O Acordo Ortográfico
Dantes, cada país
exercia o direito inalienável de escrever a língua portuguesa como queria. As
variações ortográficas tinham graça e ajudavam a estabelecer a identidade cultural
de cada país. Agora, com o Acordo Tortográfico, a diferença está em serem os
Portugueses a escreverem como todos os outros países querem.
Os Portugueses, no
fundo, assinaram um Pacto Ortográfico que soube a Pato. Ninguém imagina os
Espanhóis, os Franceses ou os Ingleses a lançarem-se em acordos tortográficos,
a torto e a direito, como os Portugueses. Cada país – seja Timor, seja o
Brasil, seja Portugal – tem o direito e o dever de deixar desenvolver um idioma
próprio, Portugal já tem uma língua e uma ortografia próprias. Há já bastante
tempo. O Brasil, por sua vez, tem conseguido criar um idioma de base portuguesa
que é riquíssimo e que se acrescenta ao nosso. Os países africanos que foram
colónias nossas avançam pelo mesmo caminho. Tentar «uniformizar» a ortografia,
em culturas tão diversas, por decretos aleatórios que ousam passar por cima dos
misteriosos mecanismos da língua, traduz um insuportável colonialismo às
avessas, um imperialismo envergonhado e bajulador que não dignifica nenhuma das
várias pátrias envolvidas. É uma subtracção totalitária.
A ortografia
brasileira tem a sua razão de ser, e a sua identidade própria. Quando lemos um
livro brasileiro, desde um «Pato Donald» ao Guimarães Rosa, essas variações são
perfeitamente compreensíveis. Até achamos graça, como os Brasileiros acham
graça à nossa. Tentar «uniformizar» artificialmente a ortografia, para além das
bases mínimas da Convenção de 1945, é da mesma ordem de estupidez que pretender
que todos aqueles que falam português falem com a pronúncia de Celorico ou de
Salvador da Bahia. É ridículo, é anticultural e é humilhante para todos nós. Se
não tivessem já gozado, era caso para mandá-los gozar com o Camões.
As línguas são
indissociáveis das culturas e das histórias nacionais, e elas são diferentes em
todos os países que hoje falam português à maneira deles. A maneira deles é a
maneira deles, e a nossa é a nossa. A única diferença é que Portugal já há
muito achou a sua própria maneira, tanto mais que a pôde ensinar a outros
povos, e é um ultraje e um desrespeito pretender que passemos a escrever como
os Moçambicanos ou como os Brasileiros. Eles são países novinhos. Nós somos
velhinhos. E não faz sentido ensinar os velhinhos a dizer gugudadá, só para que
possam «falar a mesma língua» que as criancinhas.
Dizem que é «mais
conveniente». Mais conveniente ainda era falarmos todos inglês, que dá muito
mais jeito. Ou esperanto. Dizem que a informática não tem acentos. É mentira.
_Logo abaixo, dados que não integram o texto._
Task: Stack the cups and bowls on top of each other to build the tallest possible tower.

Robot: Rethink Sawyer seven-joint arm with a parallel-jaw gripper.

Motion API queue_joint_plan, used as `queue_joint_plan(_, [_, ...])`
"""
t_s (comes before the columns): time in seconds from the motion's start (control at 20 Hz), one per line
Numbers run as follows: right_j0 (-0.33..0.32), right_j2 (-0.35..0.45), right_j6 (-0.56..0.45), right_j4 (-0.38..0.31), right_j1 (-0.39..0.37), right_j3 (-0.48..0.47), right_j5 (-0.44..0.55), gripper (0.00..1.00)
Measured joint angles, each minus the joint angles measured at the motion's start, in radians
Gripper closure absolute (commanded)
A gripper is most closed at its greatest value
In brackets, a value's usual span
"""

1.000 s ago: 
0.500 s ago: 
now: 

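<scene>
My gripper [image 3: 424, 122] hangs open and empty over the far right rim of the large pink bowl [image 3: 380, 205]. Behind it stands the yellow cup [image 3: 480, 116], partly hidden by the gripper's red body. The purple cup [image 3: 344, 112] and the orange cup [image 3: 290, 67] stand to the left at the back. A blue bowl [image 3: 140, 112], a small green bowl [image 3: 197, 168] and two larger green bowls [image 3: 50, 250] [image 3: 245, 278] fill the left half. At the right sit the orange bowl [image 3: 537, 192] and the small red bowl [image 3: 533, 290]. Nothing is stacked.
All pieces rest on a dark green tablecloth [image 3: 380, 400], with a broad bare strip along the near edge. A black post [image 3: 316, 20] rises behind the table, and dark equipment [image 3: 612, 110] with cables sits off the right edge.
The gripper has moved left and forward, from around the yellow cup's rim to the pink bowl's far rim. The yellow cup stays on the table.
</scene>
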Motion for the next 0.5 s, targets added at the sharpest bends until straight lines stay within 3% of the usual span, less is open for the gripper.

Basta um esforçozinho de nada, como já provaram os Franceses e já vão provando
alguns programadores portugueses. Dizem que é mais racional. Mas não é racional
andar a brincar com coisas sérias. A nossa língua e a nossa ortografia são das
poucas coisas realmente sérias que Portugal ainda tem. É irracional querer
misturar a política da língua com a língua da política.
O que vale é que,
neste mesmo momento, muitos Portugueses – escritores, jornalistas e outros
utentes da nossa língua – estão a organizar-se para combater esta inestética
monstruosidade. Que graça tinha se se fizesse um Acordo Ortográfico e nenhum
português, brasileiro ou cabo-verdiano o obedecesse. Isso sim, seria um acordo
inteligente. Concordar em discordar é a verdadeira prova de civilização.